El expediente a la Iglesia por la misa de las víctimas del Covid, aunque al final quede en agua de borrajas, ha provocado que se hiciera público uno de los comunicados más duros contra el poder civil emanado de manos eclesiales en los últimos tiempos. Quizá el hecho de que estuviera en España el cardenal secretario de Estado vaticano, Pietro Parolin, por esas horas condicionó el tono de la respuesta.

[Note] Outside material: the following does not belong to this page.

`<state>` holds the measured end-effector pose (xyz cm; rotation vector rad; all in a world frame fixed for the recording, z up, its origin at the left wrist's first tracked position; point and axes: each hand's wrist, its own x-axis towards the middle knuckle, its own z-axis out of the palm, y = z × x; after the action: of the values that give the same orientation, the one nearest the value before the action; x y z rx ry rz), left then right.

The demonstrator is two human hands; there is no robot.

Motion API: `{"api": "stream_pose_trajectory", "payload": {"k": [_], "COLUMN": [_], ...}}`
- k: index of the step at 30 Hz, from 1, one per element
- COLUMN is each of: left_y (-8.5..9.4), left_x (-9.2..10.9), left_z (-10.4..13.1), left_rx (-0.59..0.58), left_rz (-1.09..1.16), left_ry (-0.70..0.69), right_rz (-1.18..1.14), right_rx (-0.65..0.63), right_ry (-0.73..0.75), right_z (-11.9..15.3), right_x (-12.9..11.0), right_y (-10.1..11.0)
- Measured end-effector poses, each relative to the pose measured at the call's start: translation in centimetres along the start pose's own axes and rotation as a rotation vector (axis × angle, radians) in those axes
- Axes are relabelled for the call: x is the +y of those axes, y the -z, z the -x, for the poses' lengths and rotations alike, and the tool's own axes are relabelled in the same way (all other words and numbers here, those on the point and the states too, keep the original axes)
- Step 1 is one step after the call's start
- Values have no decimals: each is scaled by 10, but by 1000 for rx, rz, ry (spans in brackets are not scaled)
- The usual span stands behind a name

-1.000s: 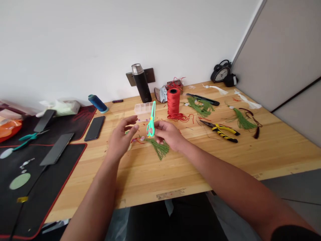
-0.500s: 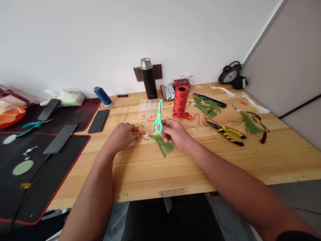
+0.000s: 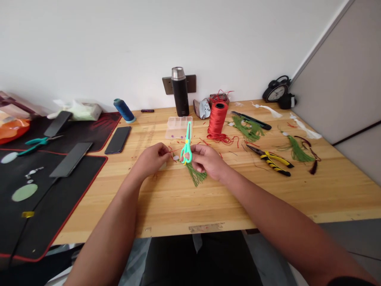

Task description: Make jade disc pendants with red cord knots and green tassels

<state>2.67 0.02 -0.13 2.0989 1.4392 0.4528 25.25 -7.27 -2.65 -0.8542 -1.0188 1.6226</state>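
My right hand (image 3: 206,161) is closed on turquoise scissors (image 3: 187,149), a thumb or finger through a handle loop and the blades pointing up and away from me. Beneath and just left of it lies a green tassel (image 3: 196,174) with a small white bead (image 3: 176,158) at its top. My left hand (image 3: 153,159) pinches a thin red cord (image 3: 174,151) that runs towards the bead. A clear plastic box (image 3: 178,127) with a few purple beads sits behind the scissors.
Behind stand a red thread spool (image 3: 217,119) and a black thermos (image 3: 180,95). Yellow-black pliers (image 3: 272,161), a box cutter (image 3: 256,120) and more tassels (image 3: 297,149) lie to the right. On the left are a phone (image 3: 118,140), a blue thread spool (image 3: 124,110) and dark mats (image 3: 59,210).
My left fingers have drawn together on the red cord and lifted slightly. The scissors have turned more upright and moved a little down and left in my right hand. The view shifted slightly.
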Motion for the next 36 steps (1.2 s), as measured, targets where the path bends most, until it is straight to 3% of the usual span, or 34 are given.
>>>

No sé si el presidente de la Generalidad de Cataluña, Quim Torra, valido de Puigdemont, ha leído en algún momento de su dilatada carrera política el documento de los obispos catalanes «Arrels Cristianes de Catalunya» (1985). O quizá sí y por eso esta desaforada campaña contra Omella, que terminará siendo una campaña contra los obispos y la Iglesia de Cataluña. Afirmar, como ha hecho Torra, que Omella se ha «olvidado estos años de los derechos fundamentales de la Constitución y de las cartas de derechos humanos, que protegen la libertad de expresión y manifestación, y que no ha alzado ni una vez la voz para condenar la represión que vive Cataluña» es fruto de un delirio incalificable. Convendría que esta lección del presente no pase inadvertida, dentro y fuera de la Iglesia.